* _ASSIGNED TASK_
Would you please transcribe, exactly as written, the lines of the entries below starting at the one that holds "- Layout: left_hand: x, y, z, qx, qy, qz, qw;" and ending at the one that holds "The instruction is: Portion", both included?

* _Dataset records_
* * * * *

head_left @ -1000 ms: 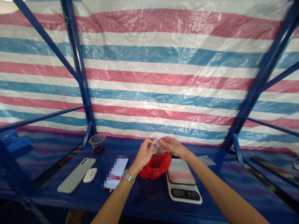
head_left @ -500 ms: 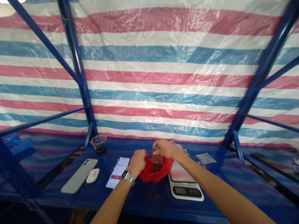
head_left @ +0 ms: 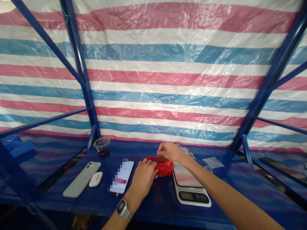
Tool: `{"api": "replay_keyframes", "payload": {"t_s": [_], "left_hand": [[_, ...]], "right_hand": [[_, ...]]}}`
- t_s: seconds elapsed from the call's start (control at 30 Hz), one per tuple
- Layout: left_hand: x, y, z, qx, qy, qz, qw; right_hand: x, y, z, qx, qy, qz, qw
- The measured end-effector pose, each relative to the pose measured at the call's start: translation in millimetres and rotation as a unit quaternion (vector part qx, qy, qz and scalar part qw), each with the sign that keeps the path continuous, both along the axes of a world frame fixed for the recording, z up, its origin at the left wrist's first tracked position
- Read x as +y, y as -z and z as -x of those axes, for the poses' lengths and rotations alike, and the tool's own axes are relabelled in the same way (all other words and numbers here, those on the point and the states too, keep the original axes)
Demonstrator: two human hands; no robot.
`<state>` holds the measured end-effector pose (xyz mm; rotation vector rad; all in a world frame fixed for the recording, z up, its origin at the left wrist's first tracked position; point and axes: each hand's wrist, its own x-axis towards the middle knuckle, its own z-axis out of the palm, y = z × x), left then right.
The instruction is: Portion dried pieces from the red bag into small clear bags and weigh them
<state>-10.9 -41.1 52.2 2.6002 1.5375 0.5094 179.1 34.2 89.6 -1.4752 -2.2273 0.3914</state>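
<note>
My right hand [head_left: 170,152] pinches a small clear plastic bag [head_left: 161,157] holding something dark, just above the mouth of a red plastic bag [head_left: 164,168]. My left hand [head_left: 142,179] lies against the red bag's near side, fingers curled on its edge. Most of the red bag's contents are hidden. To the right, a white digital kitchen scale [head_left: 189,188] with a pastel-patterned top stands beside the red bag. A metal wristwatch [head_left: 124,210] circles my left wrist.
The blue table also holds a pale phone [head_left: 81,179], a white earbud case [head_left: 95,179], a lit smartphone [head_left: 122,177], a clear cup [head_left: 102,146] with dark contents, and a flat clear sachet [head_left: 213,162]. Blue steel posts and a striped tarpaulin [head_left: 153,80] stand behind.
My left hand has moved down and toward me, from a fist beside the red bag to fingers on its edge. The clear bag has risen slightly in my right hand.
</note>
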Motion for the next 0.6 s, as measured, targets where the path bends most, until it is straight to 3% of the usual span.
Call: {"api": "replay_keyframes", "payload": {"t_s": [0.2, 0.6], "left_hand": [[-1.2, -3.2, -1.7, -0.004, 0.002, 0.009, 1.000], [-0.7, -5.3, -3.2, 0.003, -0.015, 0.032, 0.999]], "right_hand": [[-6.6, -6.9, 6.1, -0.016, 0.012, -0.013, 1.000], [-6.6, -0.5, 4.3, -0.007, 0.023, -0.011, 1.000]]}}
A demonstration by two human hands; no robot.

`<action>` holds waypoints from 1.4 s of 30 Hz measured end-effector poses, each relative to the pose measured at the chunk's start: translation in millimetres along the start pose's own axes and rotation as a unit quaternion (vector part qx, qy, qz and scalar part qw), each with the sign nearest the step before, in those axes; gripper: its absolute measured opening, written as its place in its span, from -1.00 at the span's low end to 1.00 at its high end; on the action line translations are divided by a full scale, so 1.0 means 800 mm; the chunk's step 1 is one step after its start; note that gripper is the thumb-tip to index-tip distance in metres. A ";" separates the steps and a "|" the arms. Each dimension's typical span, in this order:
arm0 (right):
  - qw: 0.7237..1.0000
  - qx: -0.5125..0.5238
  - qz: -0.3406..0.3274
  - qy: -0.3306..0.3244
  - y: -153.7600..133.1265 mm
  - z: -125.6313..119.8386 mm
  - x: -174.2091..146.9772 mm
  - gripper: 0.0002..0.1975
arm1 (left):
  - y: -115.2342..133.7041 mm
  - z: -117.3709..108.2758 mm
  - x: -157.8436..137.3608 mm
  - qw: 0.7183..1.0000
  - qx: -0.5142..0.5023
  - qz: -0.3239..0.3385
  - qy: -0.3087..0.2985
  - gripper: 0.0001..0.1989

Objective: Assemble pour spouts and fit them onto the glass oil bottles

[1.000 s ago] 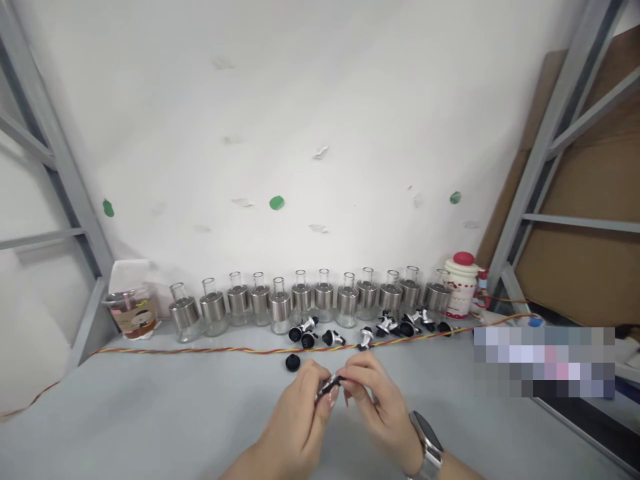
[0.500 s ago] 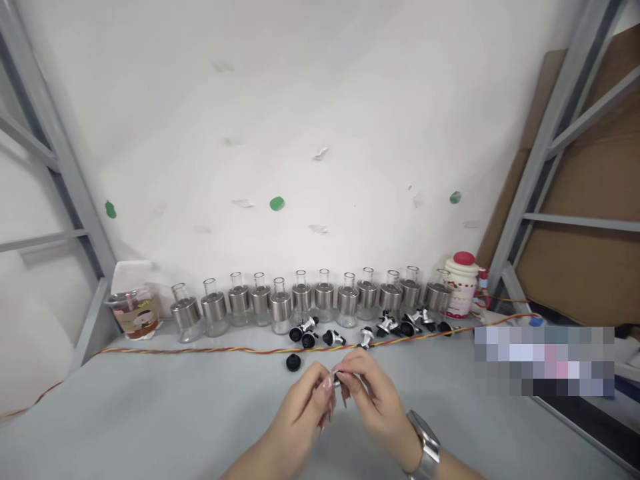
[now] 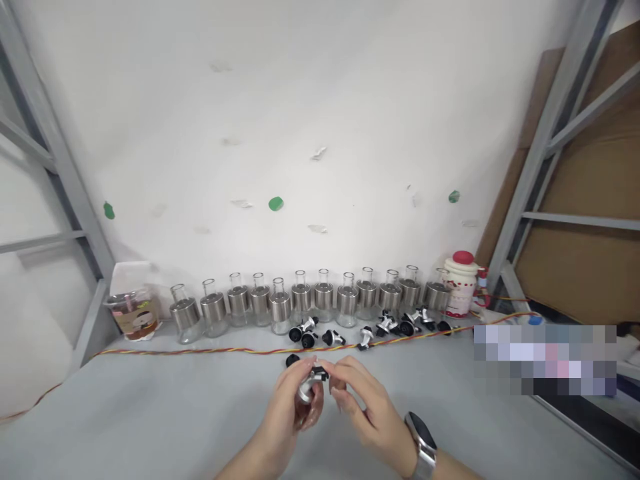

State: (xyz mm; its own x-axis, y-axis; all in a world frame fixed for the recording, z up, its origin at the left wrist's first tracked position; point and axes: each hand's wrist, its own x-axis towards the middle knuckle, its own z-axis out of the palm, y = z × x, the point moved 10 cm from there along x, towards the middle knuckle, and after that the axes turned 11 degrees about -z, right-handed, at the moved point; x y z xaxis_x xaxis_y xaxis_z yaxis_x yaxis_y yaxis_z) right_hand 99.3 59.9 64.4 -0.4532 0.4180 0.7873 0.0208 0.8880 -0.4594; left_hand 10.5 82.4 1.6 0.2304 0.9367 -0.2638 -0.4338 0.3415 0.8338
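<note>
My left hand [image 3: 283, 410] is closed around a silver bottle pourer spout [image 3: 306, 389] with a black top, just above the grey table. The fingers hide part of its lower end. Close by on the right, my right hand [image 3: 369, 401] has its index finger reaching to the black top. Its thumb and fingers are apart, with nothing seen between them. Behind my left fingertips lies a round black stopper [image 3: 293, 361], partly covered. More silver-and-black pourer spouts [image 3: 334, 338] lie farther back.
Several glass bottles [image 3: 214, 307] with metal collars stand in a row along the wall. A red-yellow twisted wire [image 3: 200, 351] crosses the table. At the left is a plastic cup [image 3: 134, 313]; at the right, a white jar with a red top [image 3: 460, 287].
My hands have drawn slightly apart, and the pourer now shows upright in my left hand, where it was mostly hidden between both hands. My left hand has shifted left, partly covering the black stopper.
</note>
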 end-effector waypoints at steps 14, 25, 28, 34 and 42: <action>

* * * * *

* _TASK RESULT_
- Layout: left_hand: x, y, z, qx, qy, qz, qw; right_hand: x, y, z, qx, qy, qz, qw
- The measured end-effector pose, each relative to the pose measured at the call's start: translation in millimetres and rotation as a unit quaternion (vector part qx, qy, qz and scalar part qw), each with the sign that keeps the path continuous, both along the axes of a world frame fixed for the recording, z up, its origin at the left wrist's first tracked position
- Read x as +y, y as -z and z as -x of those axes, for the poses' lengths and rotations alike, and the tool's own axes are relabelled in the same way (all other words and numbers here, those on the point and the states too, keep the original axes)
Demonstrator: two human hands; no robot.
`<state>` holds the measured end-effector pose (xyz mm; rotation vector rad; all in a world frame fixed for the recording, z up, its origin at the left wrist's first tracked position; point and axes: each hand's wrist, its own x-axis towards the middle knuckle, its own z-axis out of the palm, y = z × x), left then right.
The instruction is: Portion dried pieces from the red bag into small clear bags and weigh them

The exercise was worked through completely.